**** Data segment ****
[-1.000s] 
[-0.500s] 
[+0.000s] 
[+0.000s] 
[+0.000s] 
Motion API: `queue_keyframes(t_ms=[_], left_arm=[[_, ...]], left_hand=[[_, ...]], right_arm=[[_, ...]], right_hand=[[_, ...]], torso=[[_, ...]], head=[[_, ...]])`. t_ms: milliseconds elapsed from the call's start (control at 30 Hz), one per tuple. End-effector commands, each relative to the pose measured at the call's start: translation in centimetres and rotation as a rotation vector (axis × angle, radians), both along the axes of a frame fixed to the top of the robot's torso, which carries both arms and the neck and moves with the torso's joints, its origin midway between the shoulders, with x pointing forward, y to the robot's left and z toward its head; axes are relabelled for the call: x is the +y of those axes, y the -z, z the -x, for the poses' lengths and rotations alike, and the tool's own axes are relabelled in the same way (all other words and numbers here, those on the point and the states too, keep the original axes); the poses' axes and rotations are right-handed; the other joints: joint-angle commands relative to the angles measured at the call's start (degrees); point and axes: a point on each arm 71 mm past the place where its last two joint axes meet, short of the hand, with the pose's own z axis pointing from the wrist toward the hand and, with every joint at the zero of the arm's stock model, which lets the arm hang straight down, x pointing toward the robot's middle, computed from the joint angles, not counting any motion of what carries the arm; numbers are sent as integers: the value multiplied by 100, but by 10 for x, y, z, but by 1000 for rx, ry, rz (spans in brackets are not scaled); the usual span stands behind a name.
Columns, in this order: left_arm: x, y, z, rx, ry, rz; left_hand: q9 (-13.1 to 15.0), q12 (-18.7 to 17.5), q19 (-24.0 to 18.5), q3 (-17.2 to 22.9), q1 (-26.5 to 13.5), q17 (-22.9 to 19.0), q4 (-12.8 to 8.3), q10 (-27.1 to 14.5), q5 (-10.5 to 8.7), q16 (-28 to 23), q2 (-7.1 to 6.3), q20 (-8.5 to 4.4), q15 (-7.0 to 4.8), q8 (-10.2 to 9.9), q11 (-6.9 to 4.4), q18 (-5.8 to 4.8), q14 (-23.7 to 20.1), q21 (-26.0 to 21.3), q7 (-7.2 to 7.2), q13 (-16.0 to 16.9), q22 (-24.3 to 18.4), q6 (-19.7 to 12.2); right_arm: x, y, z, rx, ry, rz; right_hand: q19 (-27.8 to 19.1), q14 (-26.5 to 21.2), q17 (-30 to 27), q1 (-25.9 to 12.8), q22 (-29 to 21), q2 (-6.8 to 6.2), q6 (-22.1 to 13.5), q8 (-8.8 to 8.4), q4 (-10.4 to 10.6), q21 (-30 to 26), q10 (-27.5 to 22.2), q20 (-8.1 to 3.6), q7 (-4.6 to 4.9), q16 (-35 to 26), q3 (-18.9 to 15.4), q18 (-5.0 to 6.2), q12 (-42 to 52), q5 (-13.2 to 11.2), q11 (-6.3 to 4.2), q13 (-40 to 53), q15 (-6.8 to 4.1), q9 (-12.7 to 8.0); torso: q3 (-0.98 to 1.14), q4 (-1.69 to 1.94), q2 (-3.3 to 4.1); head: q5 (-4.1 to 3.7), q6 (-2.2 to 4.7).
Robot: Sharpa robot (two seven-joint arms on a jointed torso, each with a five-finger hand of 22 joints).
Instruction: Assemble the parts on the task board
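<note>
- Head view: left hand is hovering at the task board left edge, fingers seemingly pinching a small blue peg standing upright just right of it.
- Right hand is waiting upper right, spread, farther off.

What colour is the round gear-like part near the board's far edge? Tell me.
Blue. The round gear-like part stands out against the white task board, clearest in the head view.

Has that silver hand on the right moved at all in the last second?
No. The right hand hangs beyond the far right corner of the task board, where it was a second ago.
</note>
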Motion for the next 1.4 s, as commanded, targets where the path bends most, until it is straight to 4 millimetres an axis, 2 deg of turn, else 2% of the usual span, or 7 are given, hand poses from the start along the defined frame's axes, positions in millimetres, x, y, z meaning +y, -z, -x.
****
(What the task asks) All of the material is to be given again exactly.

(Solved problem)
[-1.000s] 
[-0.500s] 
[+0.000s] 
[+0.000s] 
[+0.000s] 
Motion API: `queue_keyframes(t_ms=[_], left_arm=[[_, ...]], left_hand=[[_, ...]], right_arm=[[_, ...]], right_hand=[[_, ...]], torso=[[_, ...]], head=[[_, ...]])`. t_ms: milliseconds elapsed from the call's start (control at 30 Hz), one per tuple. End-effector commands, each relative to the pose measured at the call's start: translation in centimetres and rotation as a rotation vector (axis × angle, radians), both along the axes of a frame fixed to the top of the robot's torso, which carries both arms and the neck and moves with the torso's joints, its origin midway between the shoulders, with x pointing forward, y to the robot's left and z toward its head; axes are relabelled for the call: x is the +y of those axes, y the -z, z the -x, for the poses' lengths and rotations alike, and the tool's own axes are relabelled in the same way (all other words and numbers here, those on the point and the states too, keep the original axes); the poses' axes and rotations are right-handed; the other joints: joint-angle commands relative to the angles measured at the call's start (degrees); point and axes: a point on each arm 71 mm past the place where its last two joint axes meet, short of the hand, with the pose's own z axis pointing from the wrist toward the hand and, with every joint at the zero of the arm's stock model, which lets the arm hang straight down, x pointing toward the robot's middle, computed from the joint angles, not counting any motion of what carries the arm; numbers are sent as integers: the value multiplied by 100, but by 10 for x, y, z, but by 1000 for rx, ry, rz (spans in brackets are not scaled); the usual span stands behind a name.
Columns, in this order: left_arm: x, y, z, rx, ry, rz; left_hand: q9 (-13.1 to 15.0), q12 (-18.7 to 17.5), q19 (-24.0 to 18.5), q3 (-17.2 to 22.9), q1 (-26.5 to 13.5), q17 (-22.9 to 19.0), q4 (-12.8 to 8.3), q10 (-27.1 to 14.5), q5 (-10.5 to 8.7), q16 (-28 to 23), q2 (-7.1 to 6.3), q20 (-8.5 to 4.4), q15 (-7.0 to 4.8), q8 (-10.2 to 9.9), q11 (-6.9 to 4.4), q18 (-5.8 to 4.8), q14 (-23.7 to 20.1), q21 (-26.0 to 21.3), q7 (-7.2 to 7.2), q13 (-16.0 to 16.9), q22 (-24.3 to 18.4), q6 (-19.7 to 12.2); right_arm: x, y, z, rx, ry, rz; right_hand: q19 (-27.8 to 19.1), q14 (-26.5 to 21.2), q17 (-30 to 27), q1 (-25.9 to 12.8), q22 (-29 to 21), q2 (-6.8 to 6.2), q6 (-22.1 to 13.5), q8 (-8.8 to 8.4), q4 (-10.4 to 10.6), q21 (-30 to 26), q10 (-27.5 to 22.2), q20 (-8.1 to 3.6), q7 (-4.6 to 4.9), q16 (-35 to 26), q3 (-18.9 to 15.4), q18 (-5.0 to 6.2), q12 (-42 to 52), q5 (-13.2 to 11.2), q11 (-6.3 to 4.2), q13 (-40 to 53), q15 (-6.8 to 4.1), q9 (-12.7 to 8.0); torso: q3 (-0.98 to 1.14), q4 (-1.69 to 1.94), q2 (-3.3 to 4.1); head: q5 (-4.1 to 3.7), q6 (-2.2 to 4.7).
Robot: Sharpa robot (two seven-joint arms on a jointed torso, each with a five-finger hand of 22 joints).
Instruction: Assemble the parts on the task board
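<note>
- Head view: left hand is hovering at the task board left edge, fingers seemingly pinching a small blue peg standing upright just right of it.
- Right hand is waiting upper right, spread, farther off.

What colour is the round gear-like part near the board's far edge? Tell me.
Blue. The round gear-like part stands out against the white task board, clearest in the head view.

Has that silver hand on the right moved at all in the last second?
No. The right hand hangs beyond the far right corner of the task board, where it was a second ago.
</note>
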Motion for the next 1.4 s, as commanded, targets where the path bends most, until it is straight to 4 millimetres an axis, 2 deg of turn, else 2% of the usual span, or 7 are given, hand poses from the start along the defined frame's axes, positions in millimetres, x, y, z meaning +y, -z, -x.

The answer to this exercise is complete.